Sunday, January 29, 2012

145th Street: Short Stories

Meyers, Walter Dean. 145th Street: Short Stories. New York: Delacorte Press, 2000.

145th Street: Short Stories
is a really charming, touching, and relatable series of ten short stories taking place on one block of 145th Street in Harlem. It is a fast and engaging read—I found myself not wanting to put the book down once I got going with stories. Each story interacts at least a little with the others through characters, events, or places, thought they are all certainly independent. Poverty, violence (gang and otherwise), romantic struggles, tragedy, and then some comic relief as well (including the opening story about a man throwing a full-out funeral for himself) make up the themes of the book, with an overall message that bad things and bad luck can be out of your control, but that doesn’t mean there can’t be good parts to life (friends, family, strokes of good luck, humor) as well to help it go down better.

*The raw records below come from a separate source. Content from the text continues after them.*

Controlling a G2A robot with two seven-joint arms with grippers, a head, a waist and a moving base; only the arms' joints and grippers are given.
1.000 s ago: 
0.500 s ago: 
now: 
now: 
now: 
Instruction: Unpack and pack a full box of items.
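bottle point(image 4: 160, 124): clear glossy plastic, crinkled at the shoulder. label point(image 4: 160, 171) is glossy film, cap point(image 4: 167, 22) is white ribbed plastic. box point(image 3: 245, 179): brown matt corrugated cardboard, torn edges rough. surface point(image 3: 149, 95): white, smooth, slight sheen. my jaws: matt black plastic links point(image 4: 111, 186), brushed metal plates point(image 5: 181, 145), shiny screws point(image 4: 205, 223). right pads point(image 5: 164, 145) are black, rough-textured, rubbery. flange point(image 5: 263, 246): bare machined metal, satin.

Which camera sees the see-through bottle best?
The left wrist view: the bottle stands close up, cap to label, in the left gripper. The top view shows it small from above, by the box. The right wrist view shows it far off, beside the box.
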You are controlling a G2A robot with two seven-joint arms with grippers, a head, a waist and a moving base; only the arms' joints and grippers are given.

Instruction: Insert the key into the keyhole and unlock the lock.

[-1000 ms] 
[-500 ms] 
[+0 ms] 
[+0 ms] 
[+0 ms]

There are also several scenes in the book where one can see the tension between Black community members and a mostly White police force. Most of the characters in the novel are young, making them and the situations in which they find themselves to be relatable for middle or high schoolers, if not at least easier to understand (as with some of the gun violence and more serious episodes). Examples of the stories are a story about a high school-er that discovers he’s on a good luck streak, and his quest to use the streak to his advantage to ask the “finest chick in school” to the school dance; or the story of a police call gone awry, where as the (White) police officers search and shoot at what they think is a potential shooter in a building, they cause a tragedy for the mostly Black community, a community supposedly under the police’s protection; and finally, the book ends with a story about Peaches, a girl struggling with her mother remarrying after her father dies.

I would say that this book is definitely teachable, but due to some of the graphic and violent scenes, should be approached with caution in a middle school. The vocabulary and sentence structure, however, are definitely middle school level. It has a really healthy mix of humor and graceful sensitivity to tragic situations, and so if you have the right middle school classroom, it could definitely be an excellent part of a curriculum.